In transformative or participatory-social justice designs, the previously mentioned validity and reliability concerns for quantitative and qualitative methods are pertinent, but there are additional concerns unique to within this kind of social and behavioral research. For one, failing to clearly identify the participatory focus or social justice lens weakens the study’s impact. Researchers should establish this focus early and ensure that all methodological decisions align with the participatory framework.
Another issue is not specifying the core design embedded within the participatory approach. Without this clarity, the study lacks methodological coherence. Identifying the core mixed methods design and linking it to the social justice framework ensures rigor.
An additional threat is failing to connect integrated results to potential action and social change. Without explicit links to real-world applications, the study may not achieve its intended purpose. Researchers should develop joint displays that connect specific findings to actionable steps for social change.
Another common issue is marginalizing participants in the research process. This contradicts the participatory approach and can undermine the study’s credibility. Researchers should involve participants at all stages, from decision-making to implementation, ensuring their voices shape the study’s direction.
Ensuring reliability and validity in mixed methods research requires a thoughtful approach that integrates qualitative and quantitative methods effectively. While the concept of validity has been debated in the field, researchers continue to refine frameworks to assess rigor in mixed methods studies. Various strategies, including triangulation, member checking, and systematic data integration, contribute to strengthening validity in qualitative research, while quantitative research relies on statistical measures to ensure accuracy and replicability.

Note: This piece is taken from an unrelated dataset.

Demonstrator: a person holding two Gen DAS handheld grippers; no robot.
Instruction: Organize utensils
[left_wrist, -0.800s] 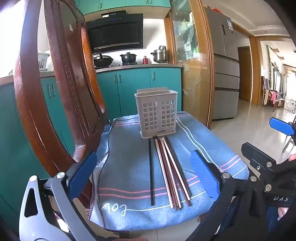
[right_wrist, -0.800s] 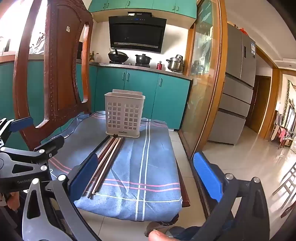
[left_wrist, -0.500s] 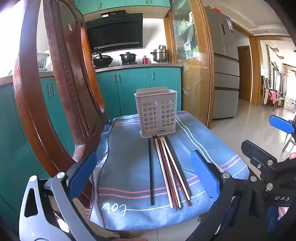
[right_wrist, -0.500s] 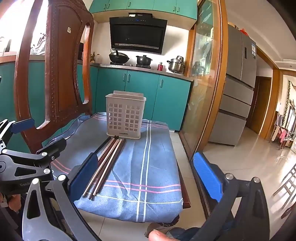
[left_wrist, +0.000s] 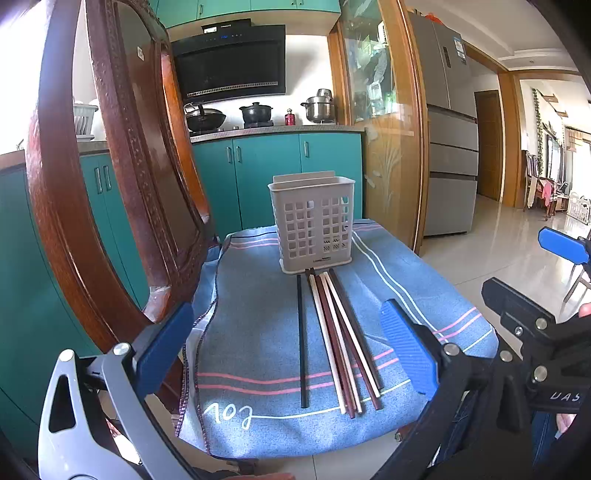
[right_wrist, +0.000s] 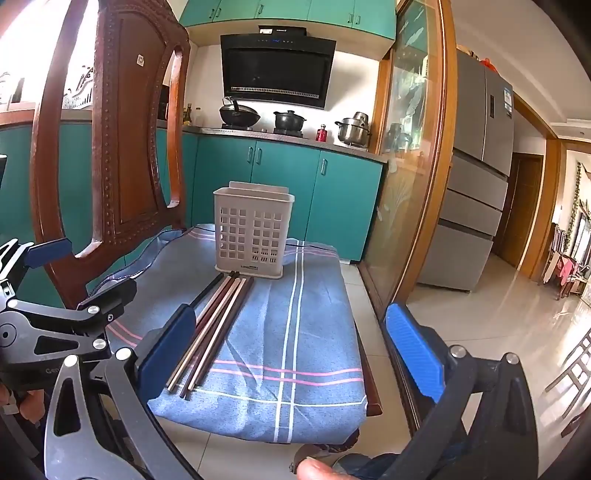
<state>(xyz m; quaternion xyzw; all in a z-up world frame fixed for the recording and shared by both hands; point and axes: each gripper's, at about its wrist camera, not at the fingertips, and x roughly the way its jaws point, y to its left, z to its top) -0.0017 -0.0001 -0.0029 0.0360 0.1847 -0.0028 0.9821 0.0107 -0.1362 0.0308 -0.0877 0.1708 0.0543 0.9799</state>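
While both tools gape empty, left tool (left_wrist: 286, 350) and right tool (right_wrist: 290, 350) hover near the cloth (left_wrist: 258, 332); chopsticks (left_wrist: 338, 343) lie touching the basket (left_wrist: 314, 225).

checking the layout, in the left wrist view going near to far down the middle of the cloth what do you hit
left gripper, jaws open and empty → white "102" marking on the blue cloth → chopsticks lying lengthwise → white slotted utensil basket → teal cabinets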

Each mixed methods design presents unique challenges that require tailored strategies to mitigate validity threats. Convergent designs must align parallel concepts across data sources, explanatory sequential designs need strong linkages between quantitative and qualitative phases, and exploratory sequential designs must ensure that the quantitative component builds directly on qualitative insights. Participatory-social justice designs demand clear articulation of the social justice lens and active involvement of participants to uphold the integrity of the research process.
As mixed methods research continues to evolve, scholars are developing increasingly sophisticated approaches to validating findings. The integration of qualitative and quantitative methods enhances the depth and applicability of research, providing a comprehensive understanding of complex phenomena. By addressing validity threats systematically and maintaining methodological rigor, researchers can produce credible, well-supported conclusions that contribute meaningfully to their respective fields.